But even that 20% improvement comes at a serious cost.
"The European study found that for every man who was helped by P.S.A. screening, at least 48 received unnecessary treatment that increased risk for impotency and incontinence. Dr. Otis Brawley, chief medical officer of the American Cancer Society, summed up the European data this way: 'The test is about 50 times more likely to ruin your life than it is to save your life.'"
There were important limitations to the studies.
"The American study found no benefit in P.S.A. screening over a period of 7 to 10 years. But so far, only about 170 men out of 77,000 studied have died of prostate cancer. Prostate cancer is slow-growing, so it's possible that in the next few years, meaningful differences in mortality rates between the two groups will emerge."
Also, the control group in the American study was not a pure control group.
"A larger concern is what statisticians call “contamination” in the unscreened control group. Because it would have been unethical to tell men in the control group that they could not be screened, many either sought the test or were offered it by their doctors. Investigators initially estimated that 20 percent of the control group would fit in this category, but the numbers ended up being far higher —38 to 52 percent. As a result, the study doesn’t really compare the risks and benefits of screening and no screening. It compares aggressive screening and some screening."

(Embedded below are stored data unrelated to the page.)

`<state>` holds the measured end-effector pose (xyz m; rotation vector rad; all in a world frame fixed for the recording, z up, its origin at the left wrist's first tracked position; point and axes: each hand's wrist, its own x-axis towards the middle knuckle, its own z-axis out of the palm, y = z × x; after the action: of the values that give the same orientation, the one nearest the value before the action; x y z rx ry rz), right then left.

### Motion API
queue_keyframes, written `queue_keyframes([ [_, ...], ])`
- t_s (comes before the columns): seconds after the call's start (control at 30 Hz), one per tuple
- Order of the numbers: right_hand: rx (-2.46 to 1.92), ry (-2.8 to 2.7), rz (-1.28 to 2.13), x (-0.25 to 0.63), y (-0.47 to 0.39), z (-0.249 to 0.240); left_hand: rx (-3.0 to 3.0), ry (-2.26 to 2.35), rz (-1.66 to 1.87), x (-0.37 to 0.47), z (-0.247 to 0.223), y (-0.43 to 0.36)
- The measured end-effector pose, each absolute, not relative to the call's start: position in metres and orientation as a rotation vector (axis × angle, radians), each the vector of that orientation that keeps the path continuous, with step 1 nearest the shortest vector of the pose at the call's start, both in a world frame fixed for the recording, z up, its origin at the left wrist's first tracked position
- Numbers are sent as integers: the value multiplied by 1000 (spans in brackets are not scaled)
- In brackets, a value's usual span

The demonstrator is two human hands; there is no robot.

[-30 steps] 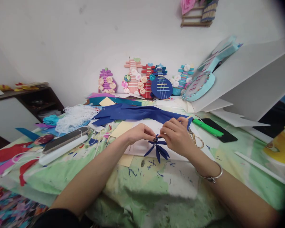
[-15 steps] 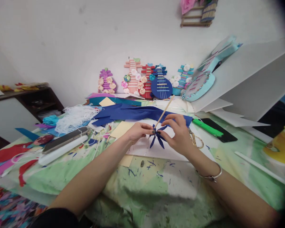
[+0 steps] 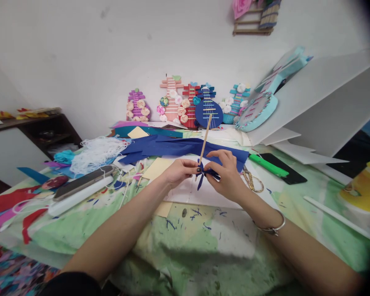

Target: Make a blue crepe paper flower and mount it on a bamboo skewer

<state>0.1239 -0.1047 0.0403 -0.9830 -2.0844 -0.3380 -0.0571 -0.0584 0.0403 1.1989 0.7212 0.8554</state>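
A small dark blue petalled piece (image 3: 200, 184) is held up over a white sheet (image 3: 185, 196), with a thin wooden stick (image 3: 206, 139) rising from its middle. My left hand (image 3: 181, 172) pinches the piece and the stick's lower part between thumb and finger. From the right, my right hand (image 3: 223, 170) has its thumb and fingertips closed on the petals; its other fingers are curved above them. Behind both hands lies a strip of blue paper (image 3: 172, 146). Gold-handled scissors (image 3: 255, 183) rest just right of my right hand.
White string (image 3: 97, 154), a phone (image 3: 83, 183) and a white case lie at left. A green cutter (image 3: 269, 165) sits on a black slab at right, near a yellow cup (image 3: 364, 185). Decorated paper lutes (image 3: 209, 113) line the wall.
The stick has swung more upright, its top moving left. My right hand has shifted slightly left over the petals, and fewer petals show.
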Motion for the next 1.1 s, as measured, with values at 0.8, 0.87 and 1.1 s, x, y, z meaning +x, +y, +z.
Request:
queue_keyframes([
  [0.8, -925, -2038, -283, 125, -107, 46, 1323, 586, 892, -55, 43, -63],
  [0.87, -914, -2033, -177, 127, -109, 49, 1325, 582, 905, -54, 42, -63],
  [1.1, -914, -1783, 464, 132, -104, 52, 1299, 597, 879, -51, 39, -65],
])
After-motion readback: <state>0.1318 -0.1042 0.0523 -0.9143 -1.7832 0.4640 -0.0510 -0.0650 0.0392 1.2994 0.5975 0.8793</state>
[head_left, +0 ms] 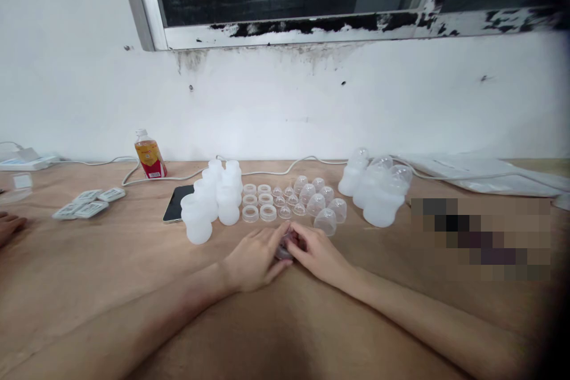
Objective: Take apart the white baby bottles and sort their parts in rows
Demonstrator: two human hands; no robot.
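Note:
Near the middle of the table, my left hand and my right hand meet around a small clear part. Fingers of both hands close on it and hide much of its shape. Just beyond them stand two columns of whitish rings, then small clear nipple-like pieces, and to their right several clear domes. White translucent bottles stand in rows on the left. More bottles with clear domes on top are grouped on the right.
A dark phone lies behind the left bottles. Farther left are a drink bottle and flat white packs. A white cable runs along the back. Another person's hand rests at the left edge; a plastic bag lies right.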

There are some limitations to the European study as well.
"The European research has its own set of problems. Although the finding that P.S.A. screening reduces cancer deaths by 20 percent is statistically significant, experts say it's on the borderline, and a few more years of data could weaken the result. Finally, parts of the study were not 'blinded,' meaning that biases could have crept into the interpretation of the data."
Amazingly, Tara Pope-Parker says that these two large studies have failed to resolve the issue of whether it is better to test.
"Before the studies were released, most major medical groups said P.S.A. testing was a personal decision that a man should discuss with his doctor. The two new studies are unlikely to change that advice, experts say; instead, they give men and their doctors more information with which to make the decision."
Dana Jennings has a personal stake in the PSA testing controversy.
"I'm confused because I'm the statistical exception. I'm the one man in 49 whose life may have been saved because I had the PSA blood test. Most prostate cancers are slow and lazy. But my doctors and I learned after I had my prostate surgically removed last July that my cancer was shockingly aggressive. There's a good chance that it would've killed me if I hadn't been screened. And, to be blunt, it might yet."
Mr. Jennings offers a perspective that these studies tend to dehumanize the people involved.
"My biggest problem with the studies – and, of course, this is the nature of such studies – is that they reduce me and all my brothers-in-disease to abstractions, to cancer-bearing ciphers. Among those dry words, we are not living, breathing and terrified men, but merely our prostate cancers, whether slow or bold."
He also notes that
"The researchers counted 'deaths,' not men who had died. As Charlie Brown once said to Lucy as she detailed his baseball team’s shortcomings: 'Tell your statistics to shut up.'"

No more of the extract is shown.